Касьян пристроился с краю рядом с Махотиным, подловил шаг и затопал в общую ногу. И радостна была ему эта невольная забота о том, чтобы не сбиться, поддерживать дружный гул земли под ногами.
— А гляди-ка, братцы! — возликовал Матюха. — Обходим, обходим этих-то! Ситников да калашников. Небось напехтерили сидора. Сичас мы вас уделаем, раскоряшных! Куда вы денетесь!
Поглядывая на заречную колонну, неожиданно поворотившую от телефонных столбов на какой-то просёлок и явно косившую на переправу, усвятцы, подгоняемые замыслом, какое-то время шли с молчаливой сосредоточенностью, в лад шамкая и хрустя пересохшей в верховом безводье травой. Но вот Матюха Лобов, мелькавший в третьем ряду стриженой макушкой, пересунув со спины на грудь запылённую гармонь, как-то неожиданно, никого не предупредив, взвился высоко-звонким переливчатым голоском, пробившимся сквозь обычную матюхинскую разговорную хрипотцу:
И эх, в Таган-ро-ге! Эх, в Таган-роге!
Лейтенант, державшийся левой, береговой, стороны и всё время поглядывавший в заречье, удивлённым рывком повернулся на голос и, увидев в руках Лобова гармошку, одобрительно закивал головой, дескать, молодец, земляк, давай подбрось угольку.

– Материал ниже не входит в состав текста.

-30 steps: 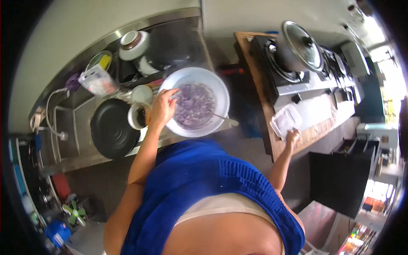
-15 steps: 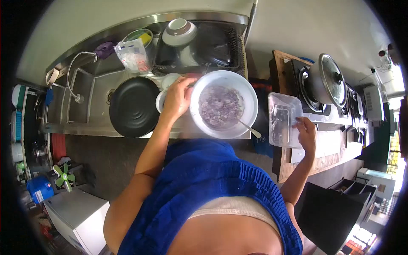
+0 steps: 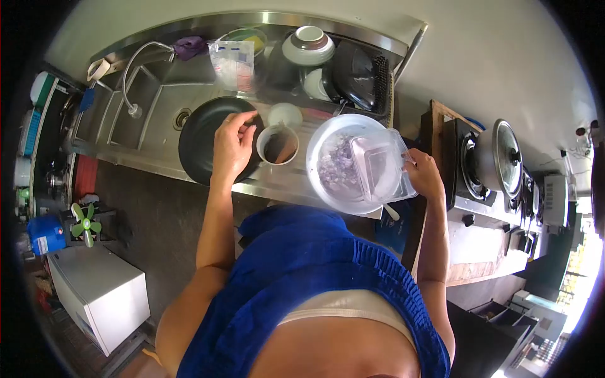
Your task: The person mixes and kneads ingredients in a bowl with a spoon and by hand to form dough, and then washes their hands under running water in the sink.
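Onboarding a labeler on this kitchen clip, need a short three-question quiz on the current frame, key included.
1. Multiple choice: the clear plastic container is over the A) faucet, B) white bowl, C) lidded pot.
2. True or false: the left hand grips the container.
3. Fill in: the cup with dark contents stands between the white bowl and the black ____.

Key: 1 B; 2 false, the right hand holds it; 3 pan.
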### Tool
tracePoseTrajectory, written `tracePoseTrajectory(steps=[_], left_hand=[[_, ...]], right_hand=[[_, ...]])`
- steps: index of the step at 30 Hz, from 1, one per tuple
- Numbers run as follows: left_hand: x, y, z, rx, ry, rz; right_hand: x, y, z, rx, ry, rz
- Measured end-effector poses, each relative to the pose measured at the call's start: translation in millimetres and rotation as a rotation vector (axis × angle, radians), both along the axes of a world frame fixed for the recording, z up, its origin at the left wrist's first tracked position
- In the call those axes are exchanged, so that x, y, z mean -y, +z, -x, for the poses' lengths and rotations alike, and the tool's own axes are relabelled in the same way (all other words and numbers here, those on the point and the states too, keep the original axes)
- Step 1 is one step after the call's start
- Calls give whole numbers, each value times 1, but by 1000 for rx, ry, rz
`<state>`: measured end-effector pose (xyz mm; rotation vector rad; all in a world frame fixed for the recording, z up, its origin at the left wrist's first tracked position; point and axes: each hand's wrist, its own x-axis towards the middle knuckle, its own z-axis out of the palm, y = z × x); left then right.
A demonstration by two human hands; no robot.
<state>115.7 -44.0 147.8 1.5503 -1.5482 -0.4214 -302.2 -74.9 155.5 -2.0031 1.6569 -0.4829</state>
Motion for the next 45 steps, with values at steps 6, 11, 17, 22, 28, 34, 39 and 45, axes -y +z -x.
tracePoseTrajectory(steps=[6,11,17,22,28,34,39,45], left_hand=[[-10,-6,-13,-37,47,-40],[-10,-4,-14,-51,46,-21],[-5,-11,-11,-60,36,-32],[7,-28,-6,78,23,-38],[24,-57,-1,335,39,-116],[32,-75,12,418,8,-183],[39,-94,26,487,41,-315],[55,-102,35,378,99,-345]], right_hand=[[14,-5,-11,-44,27,15],[12,1,-13,22,12,-40],[-24,1,12,360,-180,-147],[-78,-15,72,535,-498,-37],[-171,-100,201,398,-811,266],[-237,-182,242,494,-1375,288],[-271,-252,284,438,-1634,346],[-280,-284,303,418,-1644,181]])
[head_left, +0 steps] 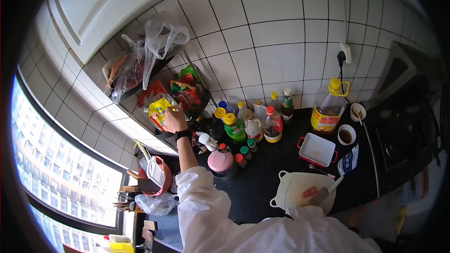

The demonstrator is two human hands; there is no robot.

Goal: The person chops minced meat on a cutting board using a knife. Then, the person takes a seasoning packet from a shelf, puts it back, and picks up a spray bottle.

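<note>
My left hand (175, 120) reaches up to the corner shelf, a dark band on its wrist. Its fingers are closed on the right side of a yellow packet (160, 111). Red and green packets (187, 93) stand just behind and to the right on the same shelf. My right hand does not show. At the lower right, a pale cutting board (287, 192) bears a small piece of red meat (309, 192) and a knife (323, 196).
Several sauce bottles (273, 125) and spice jars stand below the shelf, near a pink-lidded pot (221, 160). A white dish with red handles (318, 149), a large oil jug (327, 107) and small bowls (347, 134) lie right. Plastic bags (161, 40) hang over the upper shelf.
</note>
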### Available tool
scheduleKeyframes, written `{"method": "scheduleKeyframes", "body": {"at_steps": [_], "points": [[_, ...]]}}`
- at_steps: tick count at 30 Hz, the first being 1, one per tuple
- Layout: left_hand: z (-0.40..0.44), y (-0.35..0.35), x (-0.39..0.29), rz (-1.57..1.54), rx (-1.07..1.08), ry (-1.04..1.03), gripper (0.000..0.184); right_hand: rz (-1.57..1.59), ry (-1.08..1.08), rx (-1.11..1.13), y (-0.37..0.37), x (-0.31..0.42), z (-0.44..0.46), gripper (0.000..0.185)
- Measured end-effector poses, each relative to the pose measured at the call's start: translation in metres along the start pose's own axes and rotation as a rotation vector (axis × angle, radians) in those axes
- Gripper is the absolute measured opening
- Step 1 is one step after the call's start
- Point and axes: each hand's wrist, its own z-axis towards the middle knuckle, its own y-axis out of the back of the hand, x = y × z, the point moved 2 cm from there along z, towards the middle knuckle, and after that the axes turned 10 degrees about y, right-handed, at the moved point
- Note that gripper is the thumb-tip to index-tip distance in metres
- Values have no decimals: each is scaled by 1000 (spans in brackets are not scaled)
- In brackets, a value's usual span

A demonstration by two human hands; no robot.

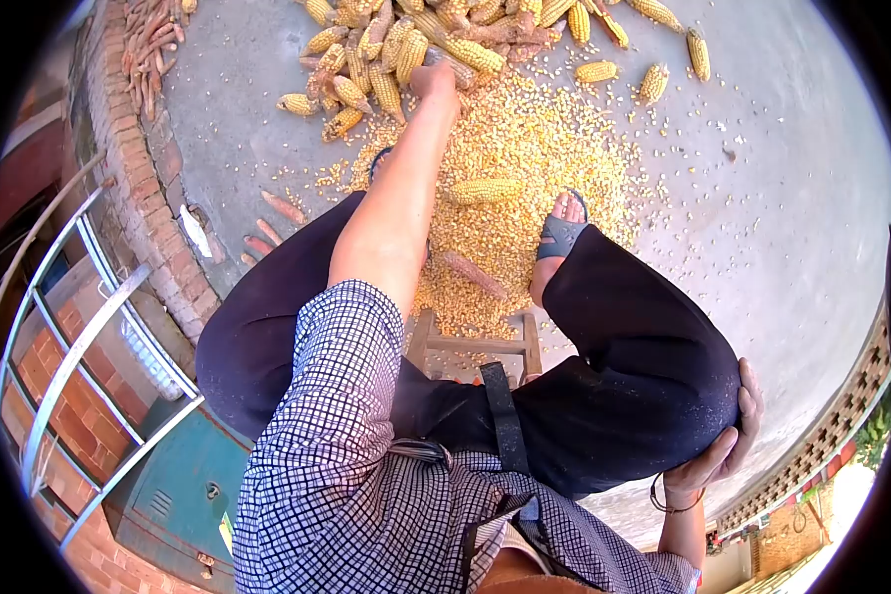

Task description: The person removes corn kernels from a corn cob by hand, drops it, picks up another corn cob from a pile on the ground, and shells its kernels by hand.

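Observation:
My left hand (434, 81) reaches forward to the near edge of a heap of corn cobs (396, 45). It touches the heap beside a greyish cob (452, 67); its fingers are hidden, so its grip cannot be made out. Loose kernels (525, 134) cover the ground between my feet. On them lie a yellow cob (485, 191) and, closer to me, a reddish bare cob (475, 275). At the lower right, my right hand (728, 445) rests around my bent knee, fingers apart and holding nothing, with a dark band on the wrist.
A wooden stool (475, 345) shows between my legs. Bare cobs (148, 49) are piled at the upper left by a brick edge (134, 168). A metal frame (79, 356) and a green box (183, 485) stand at the left. Several cobs (653, 84) lie at the upper right.

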Motion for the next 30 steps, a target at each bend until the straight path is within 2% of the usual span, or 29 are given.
{"method": "scheduleKeyframes", "body": {"at_steps": [3,6,9,10,13,20,26,27,28,30], "points": [[8,-2,1,-55,56,86,48,-7,0,1,-1,0,1,41],[-1,-8,-4,-33,30,46,50,-7,-13,-6,-2,1,0,41],[-27,-7,-17,33,47,118,53,-13,-1,7,-2,1,2,41],[-18,-7,-13,-50,99,119,57,-4,-2,15,-1,1,2,42],[-14,-6,-6,-102,68,16,59,15,-2,33,1,0,0,44],[-11,-16,-12,-163,120,129,63,16,-9,27,0,-1,1,44],[18,-19,13,-209,88,174,48,23,-17,13,-1,0,1,44],[3,-16,10,-247,90,166,47,11,-12,9,0,1,3,44],[-8,-9,9,-427,230,286,39,18,-3,-2,-1,0,5,43],[-36,1,9,-461,188,281,40,47,10,-21,-3,3,5,41]]}}
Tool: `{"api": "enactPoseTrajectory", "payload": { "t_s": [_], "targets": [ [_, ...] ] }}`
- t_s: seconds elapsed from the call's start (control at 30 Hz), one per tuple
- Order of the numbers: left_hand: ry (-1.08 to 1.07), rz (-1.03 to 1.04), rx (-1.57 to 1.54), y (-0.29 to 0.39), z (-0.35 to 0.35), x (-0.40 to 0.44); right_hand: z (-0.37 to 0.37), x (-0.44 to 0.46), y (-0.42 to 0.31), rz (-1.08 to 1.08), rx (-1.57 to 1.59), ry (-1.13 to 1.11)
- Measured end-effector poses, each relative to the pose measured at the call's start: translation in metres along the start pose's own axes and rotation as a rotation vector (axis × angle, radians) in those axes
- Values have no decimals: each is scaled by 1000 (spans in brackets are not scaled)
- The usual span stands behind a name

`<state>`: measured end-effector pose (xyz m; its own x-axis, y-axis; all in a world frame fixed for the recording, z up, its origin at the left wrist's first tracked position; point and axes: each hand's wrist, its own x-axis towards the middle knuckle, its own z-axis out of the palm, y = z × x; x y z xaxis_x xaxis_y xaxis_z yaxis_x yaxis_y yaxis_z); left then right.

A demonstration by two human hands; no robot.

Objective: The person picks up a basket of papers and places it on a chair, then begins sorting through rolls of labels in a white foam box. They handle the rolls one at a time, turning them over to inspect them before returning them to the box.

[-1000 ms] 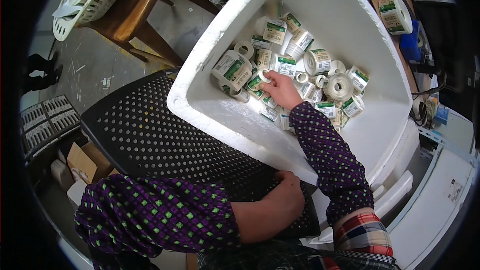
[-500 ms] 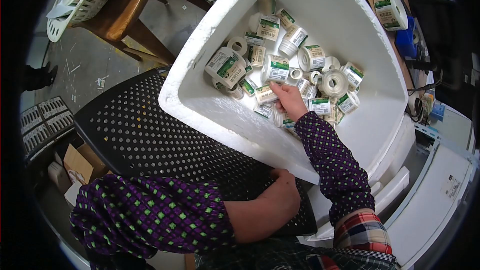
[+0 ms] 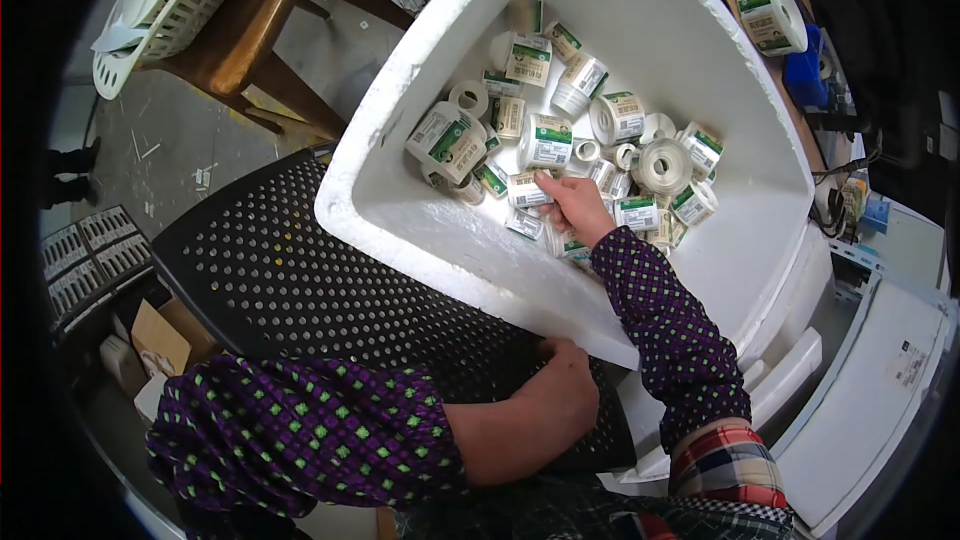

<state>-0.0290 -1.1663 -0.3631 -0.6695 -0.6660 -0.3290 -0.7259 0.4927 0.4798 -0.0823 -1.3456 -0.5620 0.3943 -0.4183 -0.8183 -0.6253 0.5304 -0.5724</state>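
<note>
My right hand (image 3: 578,206) reaches into a white foam box (image 3: 410,240) and pinches a small roll of labels (image 3: 528,189) between thumb and fingers. Around it lie several more rolls of printed labels, among them a larger green-and-white roll (image 3: 546,143) just above and a clear tape-like roll (image 3: 664,166) to the right. Below the box's near edge, my left hand (image 3: 560,395) rests at the black perforated chair (image 3: 330,270). Its fingers are curled under and mostly out of sight, so I cannot see whether they hold anything.
A wooden chair (image 3: 250,40) bears a white plastic basket (image 3: 190,15) at upper left. At upper right, a large label roll (image 3: 771,17) sits on a table by a blue holder (image 3: 806,70). An open cardboard box (image 3: 160,335) stands at lower left.
The pinched roll has turned a little, so a different part of its printed label faces me. My left hand has stayed almost still; the view has shifted slightly.
</note>
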Motion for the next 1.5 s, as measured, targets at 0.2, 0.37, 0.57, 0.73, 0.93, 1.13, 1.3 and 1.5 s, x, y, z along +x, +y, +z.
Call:
{"api": "enactPoseTrajectory", "payload": {
  "t_s": [0.2,0.37,0.57,0.73,0.93,1.13,1.3,1.5],
  "targets": [
    [-3,14,15,1,1,0,3,-6,-1,-14,-17,28],
    [-24,69,-15,-1,0,-4,-25,-13,-20,-345,-558,178],
    [33,-3,-6,2,1,-2,-51,-21,-35,-497,-1535,459],
    [22,5,1,2,3,-1,-14,-10,-3,-988,-1157,366],
    [-4,34,-15,-1,-4,-2,64,28,13,-927,-1241,45],
    [46,-4,19,1,-1,-4,66,41,7,-849,-1403,47],
    [36,2,4,2,1,-5,41,22,-4,-578,-887,-8],
    [-15,69,2,0,-3,-6,18,15,3,85,134,-250]
  ]
}}
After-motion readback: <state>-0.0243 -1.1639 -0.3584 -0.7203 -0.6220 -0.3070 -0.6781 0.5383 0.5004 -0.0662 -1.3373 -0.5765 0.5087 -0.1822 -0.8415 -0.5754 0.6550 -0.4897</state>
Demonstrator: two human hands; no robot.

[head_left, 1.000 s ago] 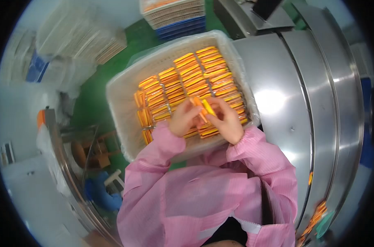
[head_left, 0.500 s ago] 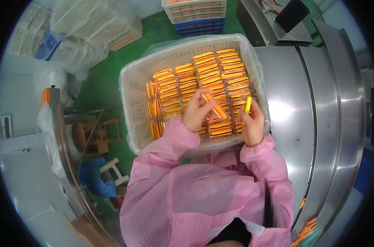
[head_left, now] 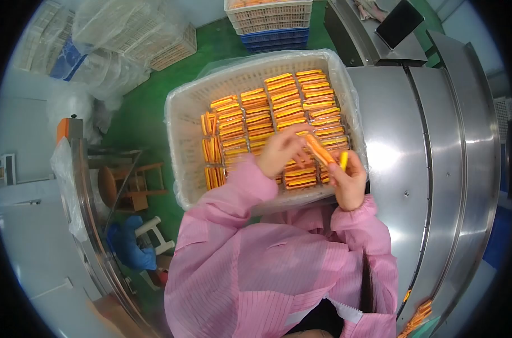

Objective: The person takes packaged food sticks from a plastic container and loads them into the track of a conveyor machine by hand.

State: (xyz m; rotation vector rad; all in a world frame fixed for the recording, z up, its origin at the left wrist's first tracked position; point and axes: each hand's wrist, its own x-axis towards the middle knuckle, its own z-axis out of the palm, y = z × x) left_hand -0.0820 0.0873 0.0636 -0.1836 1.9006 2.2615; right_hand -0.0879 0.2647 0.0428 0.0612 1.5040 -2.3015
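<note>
My right hand pinches a yellow stick upright, and the lower end of an orange-and-yellow packet meets its fingertips. My left hand is at the packet's upper end, slightly blurred, with its fingers spread; whether it still touches the packet is unclear. Both hands are over a large white basket lined with clear plastic. Rows of orange, yellow and dark-red striped packets fill much of the basket, and the hands hide part of the lower rows.
A steel work surface runs along the right, with loose orange sticks at its lower end. A dark tablet stands at the top right. Stacked crates are behind the basket. At left are a wooden stool and a blue object.
The packet has moved right from my left hand to my right hand's fingertips. My left hand has opened and shifted slightly right. My right hand still has the yellow stick.
</note>
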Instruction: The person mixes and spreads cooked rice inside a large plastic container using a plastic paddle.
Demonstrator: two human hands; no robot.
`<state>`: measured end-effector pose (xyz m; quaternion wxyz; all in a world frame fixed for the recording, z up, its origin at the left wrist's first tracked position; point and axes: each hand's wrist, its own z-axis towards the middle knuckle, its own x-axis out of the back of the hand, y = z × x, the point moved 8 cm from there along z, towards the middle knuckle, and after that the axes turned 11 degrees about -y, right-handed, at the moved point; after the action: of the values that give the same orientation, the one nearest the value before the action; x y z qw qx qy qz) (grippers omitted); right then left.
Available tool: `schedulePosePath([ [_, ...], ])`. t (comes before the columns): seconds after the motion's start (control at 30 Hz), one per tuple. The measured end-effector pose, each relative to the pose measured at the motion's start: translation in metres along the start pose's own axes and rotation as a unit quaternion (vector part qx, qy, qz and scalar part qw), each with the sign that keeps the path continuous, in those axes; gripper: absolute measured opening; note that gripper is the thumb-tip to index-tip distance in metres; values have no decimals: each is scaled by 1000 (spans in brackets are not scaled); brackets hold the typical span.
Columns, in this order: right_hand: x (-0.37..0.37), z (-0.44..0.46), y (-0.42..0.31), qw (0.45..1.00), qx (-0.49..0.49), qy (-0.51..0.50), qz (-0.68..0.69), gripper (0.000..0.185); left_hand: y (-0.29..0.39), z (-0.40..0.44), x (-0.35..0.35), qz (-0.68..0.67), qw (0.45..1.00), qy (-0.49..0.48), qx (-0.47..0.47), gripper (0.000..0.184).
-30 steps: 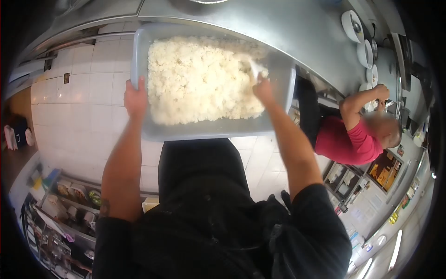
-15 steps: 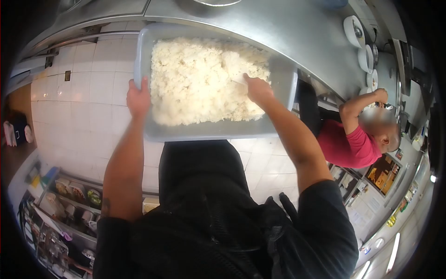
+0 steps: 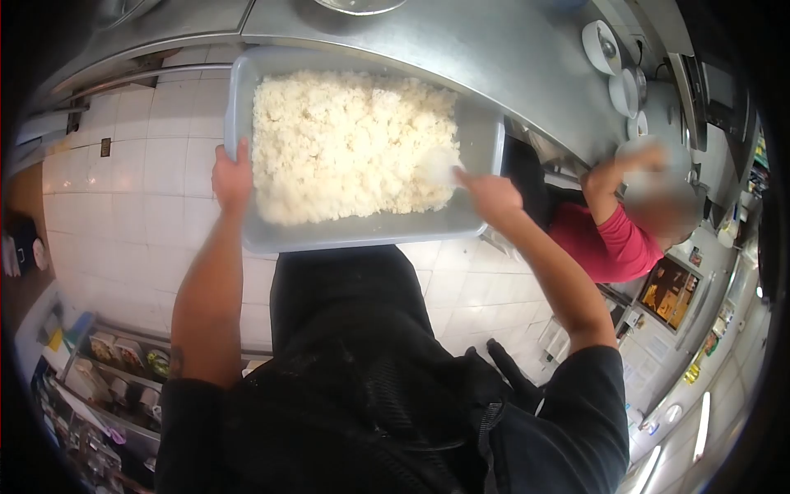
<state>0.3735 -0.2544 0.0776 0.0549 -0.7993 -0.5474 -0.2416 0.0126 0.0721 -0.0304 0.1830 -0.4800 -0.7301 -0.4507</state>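
Note:
A grey plastic tub (image 3: pixel 485 156) full of loose white rice (image 3: pixel 346 148) is held in front of my body, its far edge by the metal counter. My left hand (image 3: pixel 233 179) grips the tub's left wall, thumb over the rim. Over the right side of the tub, my right hand (image 3: pixel 491 196) is closed on a pale, blurred utensil (image 3: pixel 440 167), which looks like a rice paddle. Its blade touches the rice near the right edge of the heap.
A steel counter (image 3: pixel 461 41) runs along the far side, with white bowls (image 3: pixel 601 48) at the right and a metal dish (image 3: pixel 360 4) at the top. A person in a red shirt (image 3: pixel 605 243) stands at the right. Shelves with containers (image 3: pixel 123 354) are at lower left.
My right hand has moved down and right with the utensil, from the rice's upper right to its lower right. The view has shifted slightly. My left hand keeps its grip on the tub.

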Motion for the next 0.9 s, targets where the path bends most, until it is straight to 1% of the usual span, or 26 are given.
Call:
schedulePosePath([
  [0.07,1,40,-32,1000,-4,1,14,66,-1,-2,0,-1,1000,-2,0,54],
  [0.13,-20,80,-37,999,-12,-3,36,66,-1,0,1,16,1000,6,-2,53],
  [0.2,-40,109,-27,982,30,74,171,69,-2,-2,-5,20,1000,14,-4,53],
  [0.27,-70,117,-30,942,20,121,313,74,-7,3,-5,6,1000,24,-9,53],
  [0.3,-80,117,-35,920,20,156,360,76,-4,2,-4,4,1000,25,-12,53],
  [0.33,-84,121,-43,920,22,161,357,76,-3,1,-4,-3,1000,19,-10,53],
  [0.37,-93,123,-45,858,20,167,485,78,-3,0,-3,-8,1000,11,-9,53],
  [0.4,-106,119,-45,777,13,168,607,80,-3,-2,-1,-5,1000,10,-13,53],
  [0.43,-92,86,-48,729,-33,32,683,81,-2,-3,0,-3,1000,15,-16,53],
  [0.47,-77,64,-39,724,-40,35,687,81,0,-4,-2,-1,1000,18,-19,53],
  [0.53,-71,36,-15,750,-31,-17,660,79,1,-1,-5,-8,1000,12,-27,53],
  [0.57,-62,28,8,844,3,71,531,76,-3,0,-4,-13,999,15,-26,53],
  [0.6,-56,17,27,910,39,155,383,73,-7,0,-5,-14,1000,13,-24,53],
  [0.67,-56,-14,43,966,48,148,205,64,-10,4,-6,-5,999,22,-28,55],
  [0.7,-51,-23,38,967,49,148,203,64,-13,7,-8,-7,999,22,-28,55],
  [0.73,-62,-23,31,992,7,42,122,59,-15,9,-9,-7,999,27,-30,55],
  [0.77,-74,-20,28,997,-34,-66,37,56,-13,8,-7,-7,999,31,-30,54],
  [0.8,-76,-11,23,997,-30,-67,35,56,-12,7,-6,-6,999,33,-26,54],
  [0.87,-87,17,20,991,-58,-39,116,54,-10,4,-5,-1,999,22,-24,54],
  [0.9,-86,26,20,995,-53,4,90,49,-12,2,-5,4,1000,18,-20,54],
])
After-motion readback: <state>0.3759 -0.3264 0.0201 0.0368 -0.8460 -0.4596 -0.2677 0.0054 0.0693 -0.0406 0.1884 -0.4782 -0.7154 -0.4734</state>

И как это ни было внезапно, всё же шагавшие вблизи Лобова мужики не сплошали, с ходу приняли его заманку и, пока только первыми рядами, охотно подхватили под гудевшую басами гармонь:
Да в Таганроге приключилася беда-а-а…
Касьян, ещё не успевший обвыкнуться в строю, не изловчился ухватить давно не петый мотив и пропустил первый припев, но, уже загоревшись азартом назревающей песни, её неистовой полонящей стихией, улучив момент, жарко оглушил себя накатившимся повтором:
В Таганроге д’приключилася беда-а-а…
А Матюха, раскачивая от плеча до плеча ушастой головой, сладко томясь от ещё не выплеснутых слов, подготавливая их в себе, в яром полыме взыгравшей души, даванув на басы под левую ногу, снова выкинул мужикам очередную скупую пайку:
Эх, там убили-и… эх, убили-и-и,
Там убили д’молодого каза-ка-а-а…
И мужики, будто у них не было больше никакого терпения, жадно набрасывались на брошенную им строку и тотчас, теперь уже всем строем, громово глушили и топили запевалу:
Там убили д’молодого каза-ка-а-а…
Но Матюхин голосок ловким селезнем выныривал из громогласной пучины и снова взмывал, ещё больше раззадоривая певцов:
И эх, схоронили-и… эх, схоронили-и-и,
Схоронили при широкой долине́-е-е…
А тем временем над Верхами в недосягаемом одиночестве всё кружил и кружил, забытый всеми, курганный орёл, похожий на распростёртую чёрную рубаху.